Selon des sources locales, de nombreux animaux bovins, caprins et porcins — présentent des signes compatibles avec cette infection. Cette situation provoque une onde de choc chez les éleveurs, déjà fragilisés par les pertes répétées de bétail liées à l’insécurité et aux pillages.
Pour beaucoup, l’élevage représentait pourtant un levier clé de résilience économique.
« Nous assistons à une recrudescence des cas dans plusieurs villages. La maladie se transmet rapidement d’un animal à un autre, surtout en l’absence de mesures sanitaires strictes », alerte Docteur vétérinaire local.
La brucellose, également appelée fièvre de Malte, peut se transmettre à l’homme par contact direct avec des animaux infectés ou par la consommation de produits animaux contaminés, notamment la viande mal cuite ou le lait non pasteurisé. Chez l’homme, elle provoque des symptômes graves : fièvre persistante, douleurs articulaires et fatigue chronique.
Face à cette menace, les services vétérinaires insistent sur l’urgence de la vaccination du bétail, seule stratégie efficace pour freiner la propagation. Ils appellent également les populations à adopter des comportements préventifs stricts.
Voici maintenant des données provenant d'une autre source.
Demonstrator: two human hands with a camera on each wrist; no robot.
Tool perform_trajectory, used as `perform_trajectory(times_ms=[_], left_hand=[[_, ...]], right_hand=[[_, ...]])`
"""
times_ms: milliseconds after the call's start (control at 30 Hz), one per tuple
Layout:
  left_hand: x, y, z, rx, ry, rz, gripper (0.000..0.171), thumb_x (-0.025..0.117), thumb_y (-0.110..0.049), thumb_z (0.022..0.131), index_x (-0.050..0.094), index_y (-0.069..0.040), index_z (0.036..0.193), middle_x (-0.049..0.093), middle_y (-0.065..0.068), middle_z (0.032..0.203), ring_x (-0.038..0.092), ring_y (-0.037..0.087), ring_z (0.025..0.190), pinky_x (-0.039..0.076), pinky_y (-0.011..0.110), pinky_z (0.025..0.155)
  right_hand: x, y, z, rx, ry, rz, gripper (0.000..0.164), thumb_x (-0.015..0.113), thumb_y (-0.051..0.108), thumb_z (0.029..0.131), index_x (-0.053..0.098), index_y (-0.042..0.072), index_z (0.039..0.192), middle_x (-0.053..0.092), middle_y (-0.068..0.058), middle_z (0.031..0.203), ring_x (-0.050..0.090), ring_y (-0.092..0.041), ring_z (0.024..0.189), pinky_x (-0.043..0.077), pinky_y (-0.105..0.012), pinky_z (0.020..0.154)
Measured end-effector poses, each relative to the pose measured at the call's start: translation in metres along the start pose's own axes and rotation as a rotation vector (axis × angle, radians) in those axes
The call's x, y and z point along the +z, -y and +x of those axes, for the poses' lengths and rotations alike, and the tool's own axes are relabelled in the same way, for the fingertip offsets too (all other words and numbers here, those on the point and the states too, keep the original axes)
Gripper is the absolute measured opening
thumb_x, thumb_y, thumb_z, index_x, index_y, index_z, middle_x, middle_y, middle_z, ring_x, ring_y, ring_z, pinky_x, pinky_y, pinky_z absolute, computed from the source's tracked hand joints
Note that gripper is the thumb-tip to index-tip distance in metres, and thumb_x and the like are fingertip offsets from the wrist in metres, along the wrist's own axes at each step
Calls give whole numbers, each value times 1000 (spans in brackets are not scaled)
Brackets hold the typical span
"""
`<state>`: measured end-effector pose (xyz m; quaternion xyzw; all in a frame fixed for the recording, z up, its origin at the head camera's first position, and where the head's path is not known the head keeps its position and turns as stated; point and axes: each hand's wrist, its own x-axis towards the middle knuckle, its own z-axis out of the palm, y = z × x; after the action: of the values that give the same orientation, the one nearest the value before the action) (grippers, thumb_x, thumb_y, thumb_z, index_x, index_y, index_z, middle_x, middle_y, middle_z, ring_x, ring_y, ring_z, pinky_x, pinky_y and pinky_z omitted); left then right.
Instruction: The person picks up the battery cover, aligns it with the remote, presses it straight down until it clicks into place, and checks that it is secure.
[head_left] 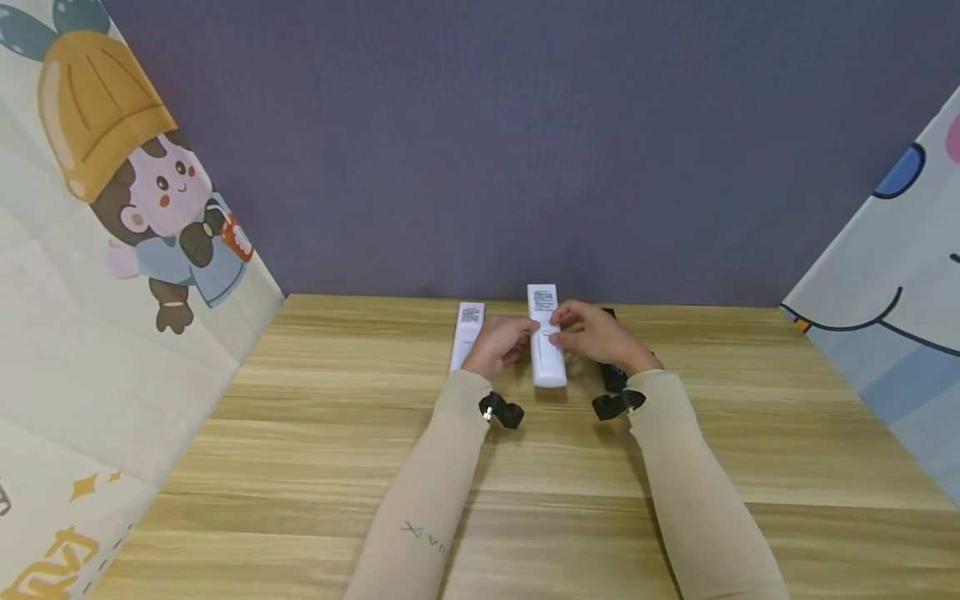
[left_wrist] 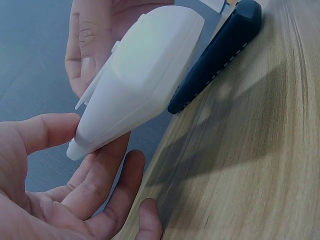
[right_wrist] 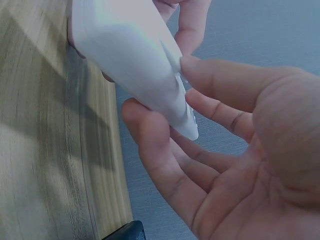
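A white remote control (head_left: 548, 367) is held above the table, its back with a printed label turned up. My left hand (head_left: 498, 343) grips it from the left, thumb on the back and fingers beneath. From the right, my right hand (head_left: 603, 340) pinches it, with the thumb at the edge of the battery cover (right_wrist: 171, 52) and fingers under the body. In the left wrist view the cover (left_wrist: 89, 95) stands tilted out from the back of the remote. Whether the cover is fully detached, I cannot tell.
A second white remote (head_left: 468, 321) lies label up beside my left hand, partly hidden by it. Under my right hand is a black remote (head_left: 613, 379), also seen in the left wrist view. A dark wall panel (head_left: 480, 167) stands behind the wooden table (head_left: 540, 483).
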<state>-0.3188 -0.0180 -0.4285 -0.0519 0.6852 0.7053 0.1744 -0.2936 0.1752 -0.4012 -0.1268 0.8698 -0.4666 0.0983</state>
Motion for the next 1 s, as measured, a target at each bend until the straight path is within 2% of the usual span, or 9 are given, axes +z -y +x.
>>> perform_trajectory(times_ms=[200,367,567,700,1000], left_hand=[[1,0,0,8,-3,1,23,76,-22,87,76,-9,105,75,2,91,65,14,79,52,35,84],[0,-1,-1,23,15,11,30,76,-24,87,75,-10,113,74,1,94,64,13,80,50,34,83],[-2,-3,-2,25,65,10,61,79,-25,83,60,-17,141,73,2,103,65,16,91,50,39,90],[-3,-5,-4,28,88,8,76,80,-19,82,49,-25,151,72,3,105,64,18,99,49,43,94],[-5,-5,-6,32,115,10,78,79,-13,81,48,-26,152,71,0,98,63,16,96,49,42,94]], right_hand=[[0,-1,0,-7,-12,7,28,67,14,99,56,4,122,56,-27,133,68,-38,99,60,-50,79],[1,0,0,-17,-32,2,27,68,14,98,57,4,121,58,-27,131,68,-33,98,60,-50,81],[0,1,0,-3,-41,1,27,67,14,99,57,4,121,58,-26,130,68,-34,99,59,-50,84],[0,2,-1,4,-47,1,27,67,13,99,57,4,122,58,-26,130,68,-32,98,59,-49,83],[0,3,-1,12,-55,-8,28,68,14,98,57,5,122,59,-25,131,68,-32,99,59,-48,83]])
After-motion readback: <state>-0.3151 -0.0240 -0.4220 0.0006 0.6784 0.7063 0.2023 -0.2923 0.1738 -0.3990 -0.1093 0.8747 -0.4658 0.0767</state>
« Il est fortement déconseillé de consommer la viande d’un animal sans l’avis préalable d’un vétérinaire », insiste la même source, soulignant les risques de contamination humaine.
Dans un territoire où l’élevage constitue un pilier de l’économie locale, cette crise sanitaire met en lumière la vulnérabilité structurelle du secteur. Elle pose également la question de l’accès aux services vétérinaires, souvent limités en milieu rural.
À Walungu, la bataille contre la brucellose ne fait que commencer. Mais sans une réponse rapide et coordonnée, elle pourrait durablement compromettre les efforts de relance économique des communautés affectées.